Directions for this task
Go through the data below and return each line where the string "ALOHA" appears.

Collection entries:

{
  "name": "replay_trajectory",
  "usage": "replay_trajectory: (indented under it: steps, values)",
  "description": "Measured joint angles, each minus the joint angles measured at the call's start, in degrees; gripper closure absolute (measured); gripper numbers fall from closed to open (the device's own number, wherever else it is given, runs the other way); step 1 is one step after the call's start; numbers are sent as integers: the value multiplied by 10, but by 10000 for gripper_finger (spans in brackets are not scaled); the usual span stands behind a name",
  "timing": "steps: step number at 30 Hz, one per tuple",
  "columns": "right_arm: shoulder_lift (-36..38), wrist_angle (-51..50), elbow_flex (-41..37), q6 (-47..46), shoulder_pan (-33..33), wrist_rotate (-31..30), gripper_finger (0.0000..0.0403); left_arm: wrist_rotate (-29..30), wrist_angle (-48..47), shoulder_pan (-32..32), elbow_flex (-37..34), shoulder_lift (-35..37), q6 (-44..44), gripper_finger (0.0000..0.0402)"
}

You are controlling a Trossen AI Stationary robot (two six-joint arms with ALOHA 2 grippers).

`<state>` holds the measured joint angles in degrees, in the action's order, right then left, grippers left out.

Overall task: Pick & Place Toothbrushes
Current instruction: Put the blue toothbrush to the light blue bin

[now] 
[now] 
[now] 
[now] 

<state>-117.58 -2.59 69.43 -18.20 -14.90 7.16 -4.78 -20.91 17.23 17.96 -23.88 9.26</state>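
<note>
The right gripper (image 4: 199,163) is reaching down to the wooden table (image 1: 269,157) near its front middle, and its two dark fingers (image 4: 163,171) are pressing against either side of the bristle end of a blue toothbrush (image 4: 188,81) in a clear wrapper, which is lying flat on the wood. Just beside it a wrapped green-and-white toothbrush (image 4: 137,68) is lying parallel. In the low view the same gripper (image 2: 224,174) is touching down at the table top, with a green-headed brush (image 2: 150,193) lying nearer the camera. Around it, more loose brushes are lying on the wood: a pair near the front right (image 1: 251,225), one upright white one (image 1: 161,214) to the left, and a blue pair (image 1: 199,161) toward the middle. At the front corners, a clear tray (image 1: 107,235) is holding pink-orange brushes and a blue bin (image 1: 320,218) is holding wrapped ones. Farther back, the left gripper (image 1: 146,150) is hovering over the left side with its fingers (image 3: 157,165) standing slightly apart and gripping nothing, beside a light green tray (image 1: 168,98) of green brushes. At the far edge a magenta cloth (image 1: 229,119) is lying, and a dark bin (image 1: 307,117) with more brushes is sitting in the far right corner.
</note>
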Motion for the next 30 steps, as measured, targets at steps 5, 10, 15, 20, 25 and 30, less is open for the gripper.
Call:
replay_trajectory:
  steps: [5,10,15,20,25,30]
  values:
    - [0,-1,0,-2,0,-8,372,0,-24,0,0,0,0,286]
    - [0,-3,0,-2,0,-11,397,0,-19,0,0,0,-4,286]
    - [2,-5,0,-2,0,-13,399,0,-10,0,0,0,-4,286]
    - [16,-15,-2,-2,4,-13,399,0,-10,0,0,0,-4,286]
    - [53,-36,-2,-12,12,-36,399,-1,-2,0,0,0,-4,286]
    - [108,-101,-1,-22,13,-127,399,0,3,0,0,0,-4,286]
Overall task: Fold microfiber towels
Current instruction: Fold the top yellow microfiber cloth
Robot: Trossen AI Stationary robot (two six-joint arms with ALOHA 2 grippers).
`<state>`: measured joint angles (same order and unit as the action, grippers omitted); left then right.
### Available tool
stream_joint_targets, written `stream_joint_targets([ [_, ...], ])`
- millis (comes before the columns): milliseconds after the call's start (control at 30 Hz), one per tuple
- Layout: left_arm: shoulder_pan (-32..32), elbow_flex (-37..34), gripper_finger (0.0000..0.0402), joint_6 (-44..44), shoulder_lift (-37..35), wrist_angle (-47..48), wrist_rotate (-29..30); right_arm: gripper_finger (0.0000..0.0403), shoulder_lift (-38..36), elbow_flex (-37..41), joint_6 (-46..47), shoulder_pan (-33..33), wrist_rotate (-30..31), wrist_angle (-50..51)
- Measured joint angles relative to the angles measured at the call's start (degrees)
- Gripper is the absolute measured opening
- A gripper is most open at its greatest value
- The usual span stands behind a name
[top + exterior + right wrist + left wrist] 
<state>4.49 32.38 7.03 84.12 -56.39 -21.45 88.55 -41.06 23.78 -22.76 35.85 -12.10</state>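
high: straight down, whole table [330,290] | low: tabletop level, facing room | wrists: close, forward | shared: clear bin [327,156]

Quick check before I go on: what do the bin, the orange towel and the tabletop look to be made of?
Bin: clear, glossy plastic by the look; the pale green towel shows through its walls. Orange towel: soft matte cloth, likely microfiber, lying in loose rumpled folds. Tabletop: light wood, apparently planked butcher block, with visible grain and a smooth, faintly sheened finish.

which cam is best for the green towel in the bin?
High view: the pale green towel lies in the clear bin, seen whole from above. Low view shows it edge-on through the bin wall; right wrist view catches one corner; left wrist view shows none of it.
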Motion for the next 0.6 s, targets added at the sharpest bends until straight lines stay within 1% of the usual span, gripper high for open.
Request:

Response to the task
You are controlling a Trossen AI Stationary robot (two six-joint arms with ALOHA 2 grippers).
Robot: Trossen AI Stationary robot (two six-joint arms with ALOHA 2 grippers).

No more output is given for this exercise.